What is expected
Your answer must be an exact copy of the listing that follows, with all pictures omitted.

Source data
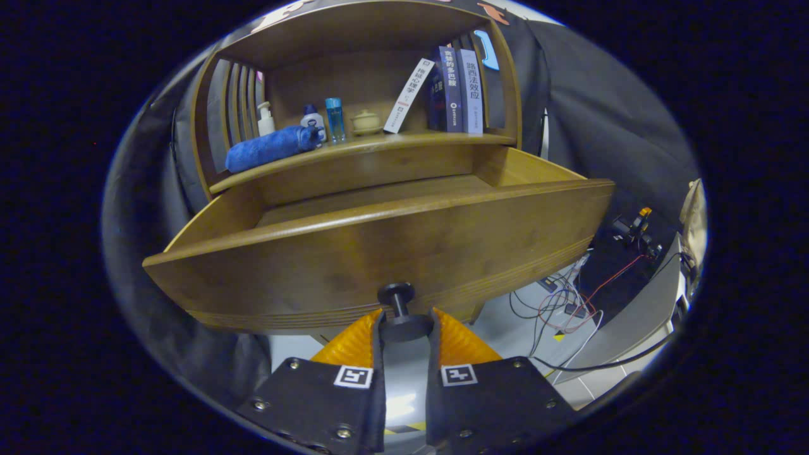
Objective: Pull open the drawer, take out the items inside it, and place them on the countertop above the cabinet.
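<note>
Since our gripper at bottom center has both orange fingers clamped on the black knob, we've got the drawer pulled well out across the middle of the frame. Feels like solid wood to us, stiff and fairly heavy, so that knob's really the only sane place to grab. We can't see any items over its front panel. Upper frame, the countertop already carries a blue towel, bottles and books.
</note>
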A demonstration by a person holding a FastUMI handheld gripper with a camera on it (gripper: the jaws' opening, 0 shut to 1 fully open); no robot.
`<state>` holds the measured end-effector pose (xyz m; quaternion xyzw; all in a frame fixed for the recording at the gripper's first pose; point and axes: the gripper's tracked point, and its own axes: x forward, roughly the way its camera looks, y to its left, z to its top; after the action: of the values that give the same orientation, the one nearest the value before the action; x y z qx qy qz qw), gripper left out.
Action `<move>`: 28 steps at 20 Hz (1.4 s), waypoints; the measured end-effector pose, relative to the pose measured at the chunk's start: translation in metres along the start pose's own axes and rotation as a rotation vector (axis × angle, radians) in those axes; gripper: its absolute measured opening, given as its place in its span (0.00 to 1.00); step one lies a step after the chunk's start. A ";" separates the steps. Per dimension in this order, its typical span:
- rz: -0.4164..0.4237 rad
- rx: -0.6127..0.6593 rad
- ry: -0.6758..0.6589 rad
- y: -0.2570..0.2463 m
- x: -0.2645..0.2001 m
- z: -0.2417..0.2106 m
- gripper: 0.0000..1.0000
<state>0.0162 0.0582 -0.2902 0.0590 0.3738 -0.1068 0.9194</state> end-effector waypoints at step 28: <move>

Reply to the exercise
Objective: Pull open the drawer, take out the items inside it, and place them on the countertop above the cabinet.
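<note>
Since our gripper at bottom center has both orange fingers clamped on the black knob, we've got the drawer pulled well out across the middle of the frame. Feels like solid wood to us, stiff and fairly heavy, so that knob's really the only sane place to grab. We can't see any items over its front panel. Upper frame, the countertop already carries a blue towel, bottles and books.
</note>
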A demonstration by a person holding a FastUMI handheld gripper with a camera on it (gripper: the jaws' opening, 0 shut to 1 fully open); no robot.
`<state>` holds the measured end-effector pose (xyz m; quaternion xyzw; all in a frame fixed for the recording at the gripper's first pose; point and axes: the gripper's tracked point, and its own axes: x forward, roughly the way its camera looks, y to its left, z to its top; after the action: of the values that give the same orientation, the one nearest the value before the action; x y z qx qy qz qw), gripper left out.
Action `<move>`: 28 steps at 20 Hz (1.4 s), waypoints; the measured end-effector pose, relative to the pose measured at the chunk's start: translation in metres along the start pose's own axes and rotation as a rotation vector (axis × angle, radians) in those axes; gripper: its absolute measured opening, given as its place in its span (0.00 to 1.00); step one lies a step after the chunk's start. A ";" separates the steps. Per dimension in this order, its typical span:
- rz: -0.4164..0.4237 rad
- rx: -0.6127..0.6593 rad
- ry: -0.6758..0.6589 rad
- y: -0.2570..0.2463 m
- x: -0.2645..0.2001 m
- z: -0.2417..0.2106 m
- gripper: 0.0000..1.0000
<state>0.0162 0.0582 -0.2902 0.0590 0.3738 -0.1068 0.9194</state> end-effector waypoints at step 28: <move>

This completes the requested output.